Starting at the line that has "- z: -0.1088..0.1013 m" and stopping after the line that has "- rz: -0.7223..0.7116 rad", reproduce the listing below exactly; omit everything else.

--------

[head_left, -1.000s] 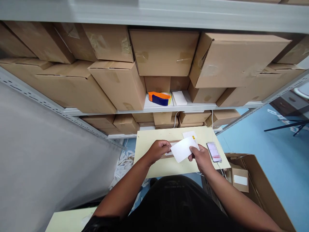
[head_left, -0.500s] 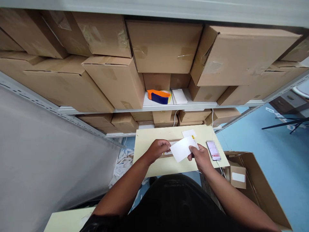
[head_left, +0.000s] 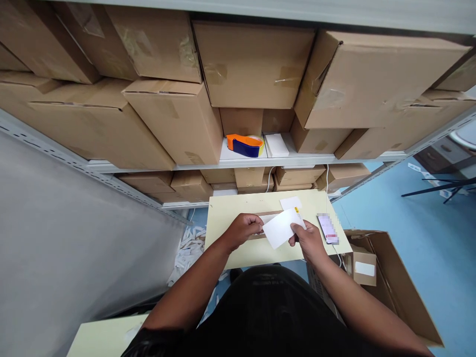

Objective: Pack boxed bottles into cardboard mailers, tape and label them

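Note:
My right hand [head_left: 308, 241] pinches a white label sheet [head_left: 279, 229] by its right side, thumb on top. The sheet carries a small yellow and black mark at its upper right corner and is tilted above the table. At its left corner, the closed fingertips of my left hand [head_left: 244, 231] meet the edge. Beneath the sheet lies a flat brown cardboard package [head_left: 256, 237] with a white patch, mostly hidden. Another white paper [head_left: 291, 203] rests on the table just behind.
A phone [head_left: 327, 228] with a cable lies at the right of the pale yellow table [head_left: 223, 208]. Shelves of cardboard boxes [head_left: 254, 64] rise behind, holding an orange and blue tape dispenser [head_left: 244, 146]. A large open carton [head_left: 403, 282] stands at right; paper scraps [head_left: 188, 250] litter the floor at left.
The view has shifted slightly. Both hands stay almost in place on the sheet, and the left hand covers a little more of the package's yellow-marked label.

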Demonstrator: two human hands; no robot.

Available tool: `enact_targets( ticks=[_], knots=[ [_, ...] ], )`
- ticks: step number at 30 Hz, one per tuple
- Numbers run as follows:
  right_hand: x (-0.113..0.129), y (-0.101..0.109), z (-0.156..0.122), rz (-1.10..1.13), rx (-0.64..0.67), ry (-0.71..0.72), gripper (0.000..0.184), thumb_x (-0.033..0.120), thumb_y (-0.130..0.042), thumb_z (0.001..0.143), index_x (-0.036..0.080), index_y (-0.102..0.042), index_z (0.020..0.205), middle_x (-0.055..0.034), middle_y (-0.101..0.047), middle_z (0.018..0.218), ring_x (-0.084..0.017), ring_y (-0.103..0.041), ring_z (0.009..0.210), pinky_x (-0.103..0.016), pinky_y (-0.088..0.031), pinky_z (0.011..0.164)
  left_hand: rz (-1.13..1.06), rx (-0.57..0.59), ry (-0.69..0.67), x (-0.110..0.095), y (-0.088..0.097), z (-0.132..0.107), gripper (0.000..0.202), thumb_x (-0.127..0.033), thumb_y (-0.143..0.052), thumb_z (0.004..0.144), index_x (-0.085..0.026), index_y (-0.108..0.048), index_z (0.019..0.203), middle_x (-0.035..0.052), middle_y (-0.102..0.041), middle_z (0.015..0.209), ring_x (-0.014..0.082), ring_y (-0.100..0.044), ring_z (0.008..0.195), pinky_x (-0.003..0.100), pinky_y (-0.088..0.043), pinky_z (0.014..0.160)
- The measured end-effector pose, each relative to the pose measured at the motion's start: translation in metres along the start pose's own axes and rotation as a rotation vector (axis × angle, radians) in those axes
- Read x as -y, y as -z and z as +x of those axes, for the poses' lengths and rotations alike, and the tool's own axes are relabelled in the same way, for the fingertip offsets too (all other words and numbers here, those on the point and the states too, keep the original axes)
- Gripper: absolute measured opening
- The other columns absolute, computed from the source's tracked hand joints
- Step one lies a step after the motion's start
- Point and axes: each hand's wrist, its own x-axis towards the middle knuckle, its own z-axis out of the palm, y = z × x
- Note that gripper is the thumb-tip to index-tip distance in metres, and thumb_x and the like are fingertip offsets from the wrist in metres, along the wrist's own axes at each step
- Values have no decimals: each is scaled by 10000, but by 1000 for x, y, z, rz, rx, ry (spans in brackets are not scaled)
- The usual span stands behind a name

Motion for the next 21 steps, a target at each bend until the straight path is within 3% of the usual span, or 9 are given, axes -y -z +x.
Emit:
enact_targets(
  ticks=[11, 16, 19, 21],
  knots=[
    [-3, 2, -1, -1, 0, -12, 292, 459, -728, 804, 175, -665, 778, 3, -612, 467, -158, -544, 430, -278, -439, 482, -3, 9, 22, 1, -1, -1, 111, -245, -662, 665, -154, -720, 687, 26, -663, 684, 167, -587, 700, 279, -447, 683],
    [-11, 2, 3, 21, 65, -57, 301, 467, -714, 809, 171, -658, 807, 6, -607, 478, -159, -549, 439, -285, -464, 500, -21, -20, -15, 6, -8, -1, 101, -253, -655, 671, -157, -687, 683, 3, -615, 675, 147, -542, 687, 268, -413, 672],
    [-18, 0, 10, -96, 67, -83, 379, 448, -759, 752, 172, -676, 999, -31, -711, 722, -183, -629, 589, -311, -521, 578, -80, -56, -48, 11, -16, -2, 102, -262, -655, 680, -164, -677, 697, -2, -608, 696, 143, -526, 702, 268, -407, 687],
    [-18, -2, 11, -235, -42, 37, 549, 411, -820, 679, 208, -647, 1159, -64, -718, 1018, -204, -663, 783, -327, -546, 669, -98, -76, -60, 15, -22, -2, 107, -271, -652, 696, -167, -672, 708, -3, -612, 718, 143, -527, 718, 270, -410, 705]
  ],
)
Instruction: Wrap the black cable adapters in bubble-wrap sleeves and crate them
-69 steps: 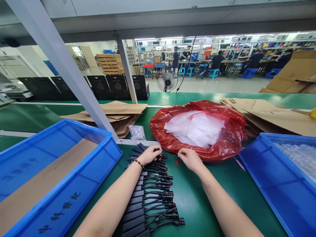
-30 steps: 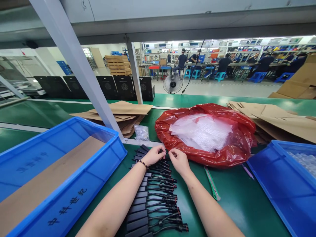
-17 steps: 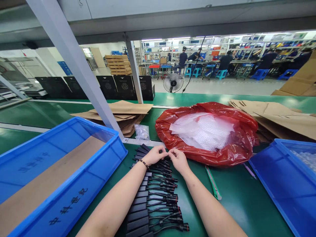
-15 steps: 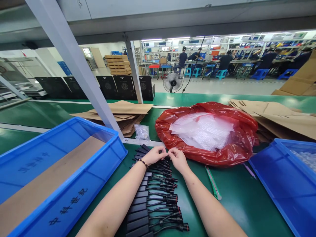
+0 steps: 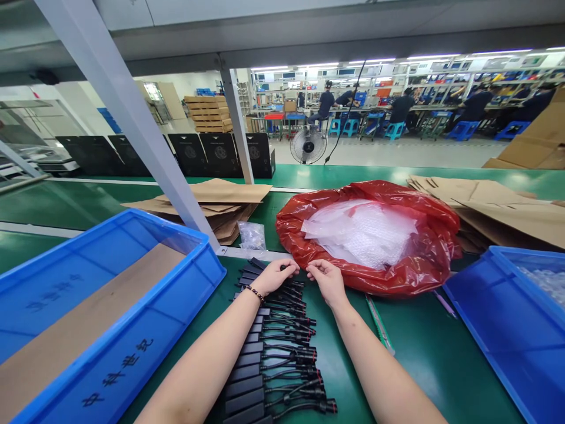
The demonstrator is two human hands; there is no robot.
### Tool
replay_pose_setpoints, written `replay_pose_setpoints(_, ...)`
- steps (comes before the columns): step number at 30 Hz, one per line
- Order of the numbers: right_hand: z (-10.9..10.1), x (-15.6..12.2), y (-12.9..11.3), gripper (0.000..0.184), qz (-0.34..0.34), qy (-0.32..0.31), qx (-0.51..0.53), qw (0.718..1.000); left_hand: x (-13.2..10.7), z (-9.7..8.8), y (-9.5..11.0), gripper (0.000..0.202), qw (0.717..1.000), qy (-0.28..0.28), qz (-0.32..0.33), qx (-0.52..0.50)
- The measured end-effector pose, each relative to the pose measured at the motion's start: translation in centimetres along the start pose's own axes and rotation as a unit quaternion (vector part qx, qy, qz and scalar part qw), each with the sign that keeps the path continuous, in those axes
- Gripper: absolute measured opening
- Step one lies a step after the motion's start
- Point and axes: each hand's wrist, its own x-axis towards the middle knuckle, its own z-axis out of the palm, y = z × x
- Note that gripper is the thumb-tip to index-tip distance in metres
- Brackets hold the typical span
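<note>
A row of black rectangular modules (image 5: 245, 384) lies on the green bench, each with a short black cable ending in a round connector (image 5: 326, 406), several with red rings. At the far end of this row, my left hand (image 5: 276, 278) is closed in a pinch, with the dark end of a black cable connector showing between its fingers. My right hand (image 5: 329, 281) is a short gap to the right, thumb and fingertips pinched together beside the red bag. Whatever those fingertips hold, if anything, is too small to make out.
A red plastic bag (image 5: 291, 229) of bubble wrap lies ahead. Blue bins stand left (image 5: 176, 312) and right (image 5: 479, 312). A green cutter knife (image 5: 379, 325), a purple pen (image 5: 445, 305), a small clear bag (image 5: 251, 235) and cardboard sheets (image 5: 229, 191) are nearby. A slanted post (image 5: 145, 129) rises at left.
My hands were almost touching at the fingertips over the connector. Now my right hand has drawn away to the right, while my left stays nearly in place.
</note>
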Motion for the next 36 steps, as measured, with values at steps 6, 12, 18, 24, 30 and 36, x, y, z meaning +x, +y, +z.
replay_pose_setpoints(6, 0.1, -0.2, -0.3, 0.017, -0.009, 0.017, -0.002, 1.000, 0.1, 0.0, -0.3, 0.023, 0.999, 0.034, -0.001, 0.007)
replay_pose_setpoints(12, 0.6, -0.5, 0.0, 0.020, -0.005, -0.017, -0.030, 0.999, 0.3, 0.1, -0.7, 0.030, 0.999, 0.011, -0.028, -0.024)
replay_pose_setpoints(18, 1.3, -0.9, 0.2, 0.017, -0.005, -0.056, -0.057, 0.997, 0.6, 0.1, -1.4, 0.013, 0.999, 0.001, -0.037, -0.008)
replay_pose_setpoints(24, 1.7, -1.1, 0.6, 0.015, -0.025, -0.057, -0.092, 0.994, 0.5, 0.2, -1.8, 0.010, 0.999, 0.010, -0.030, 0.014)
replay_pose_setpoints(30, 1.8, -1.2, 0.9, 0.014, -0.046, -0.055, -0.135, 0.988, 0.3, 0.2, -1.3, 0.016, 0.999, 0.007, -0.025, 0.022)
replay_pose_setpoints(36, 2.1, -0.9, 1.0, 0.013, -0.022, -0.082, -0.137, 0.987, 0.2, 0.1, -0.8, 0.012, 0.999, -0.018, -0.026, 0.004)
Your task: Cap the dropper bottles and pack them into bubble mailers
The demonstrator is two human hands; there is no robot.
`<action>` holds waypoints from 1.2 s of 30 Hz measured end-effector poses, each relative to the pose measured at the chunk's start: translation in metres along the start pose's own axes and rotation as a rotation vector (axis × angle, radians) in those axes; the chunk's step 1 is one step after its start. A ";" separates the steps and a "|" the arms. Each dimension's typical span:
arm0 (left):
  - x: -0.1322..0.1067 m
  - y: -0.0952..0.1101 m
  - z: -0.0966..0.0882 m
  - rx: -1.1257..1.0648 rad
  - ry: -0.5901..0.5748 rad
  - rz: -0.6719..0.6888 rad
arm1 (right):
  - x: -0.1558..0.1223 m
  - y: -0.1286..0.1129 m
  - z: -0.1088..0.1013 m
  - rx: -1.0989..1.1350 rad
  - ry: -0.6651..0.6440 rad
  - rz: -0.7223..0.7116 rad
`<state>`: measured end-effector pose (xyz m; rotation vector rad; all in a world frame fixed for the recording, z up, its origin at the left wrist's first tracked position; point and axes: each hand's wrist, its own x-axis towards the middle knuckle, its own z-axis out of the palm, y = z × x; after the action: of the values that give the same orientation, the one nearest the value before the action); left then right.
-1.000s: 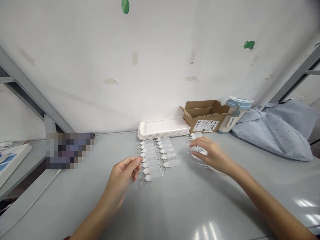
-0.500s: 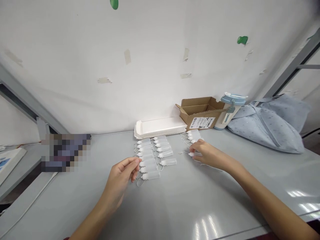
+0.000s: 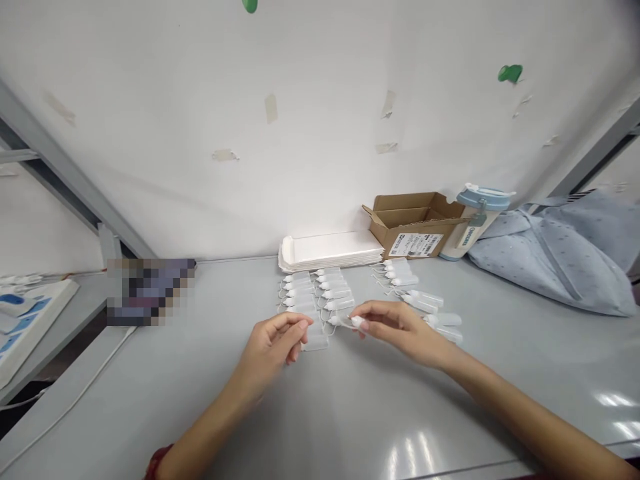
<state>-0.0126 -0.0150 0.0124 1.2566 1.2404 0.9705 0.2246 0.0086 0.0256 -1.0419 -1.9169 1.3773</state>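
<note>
My right hand (image 3: 400,332) pinches a small clear bottle with a white pointed cap (image 3: 357,322); most of its body is hidden behind the fingers. Thumb and fingertips of my left hand (image 3: 277,343) are drawn together above a column of similar bottles (image 3: 300,293), hiding some of them; whatever they may hold does not show. Beside this column lies a second column of bottles (image 3: 339,293), each with a thin white cord loop. Further right, more bottles (image 3: 401,273) lie in a looser group, some of them (image 3: 443,327) behind my right hand.
A stack of flat white cartons (image 3: 335,248) lies against the wall. Right of it stand an open cardboard box (image 3: 413,237), a blue-lidded cup (image 3: 475,223) and a pale blue cloth bag (image 3: 545,260). A blurred-out dark object (image 3: 155,293) with a white cable (image 3: 75,403) is at left.
My right hand has moved left from the loose group to the second column, carrying a bottle. My left hand stays by the left column. The view has shifted slightly.
</note>
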 end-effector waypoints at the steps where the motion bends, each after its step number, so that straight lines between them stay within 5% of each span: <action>1: 0.000 0.000 0.001 0.017 -0.027 -0.002 | 0.000 0.000 0.006 0.006 -0.027 0.013; 18: -0.003 -0.004 0.010 0.128 -0.190 0.017 | 0.000 0.002 0.029 -0.051 -0.052 -0.078; 36: -0.004 -0.005 0.008 0.139 -0.205 0.019 | -0.001 0.000 0.028 -0.086 -0.057 -0.089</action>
<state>-0.0057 -0.0209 0.0075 1.4407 1.1525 0.7575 0.2027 -0.0069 0.0166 -0.9540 -2.0551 1.2977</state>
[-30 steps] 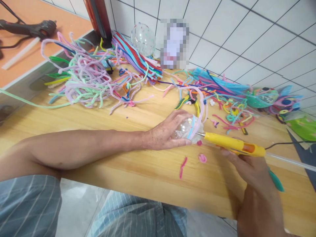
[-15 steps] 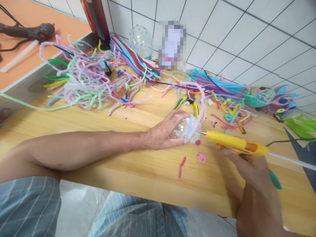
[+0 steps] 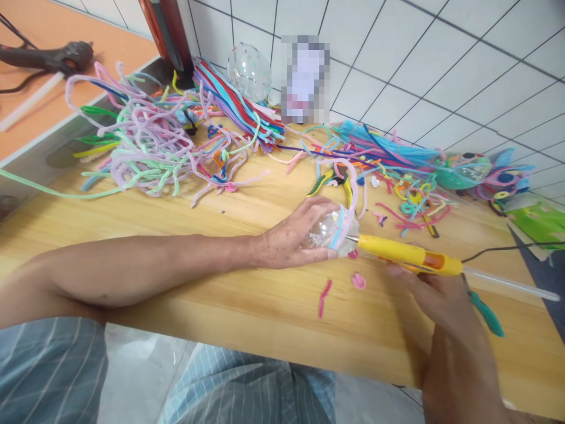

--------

ANSWER TO THE PROBLEM:
  - z: -0.1088..0.1013 m
  - rx: -1.0989..1.1350 rad
  - ry: -0.6651..0.6440 rad
  - rz: -0.7223..0.7116 rad

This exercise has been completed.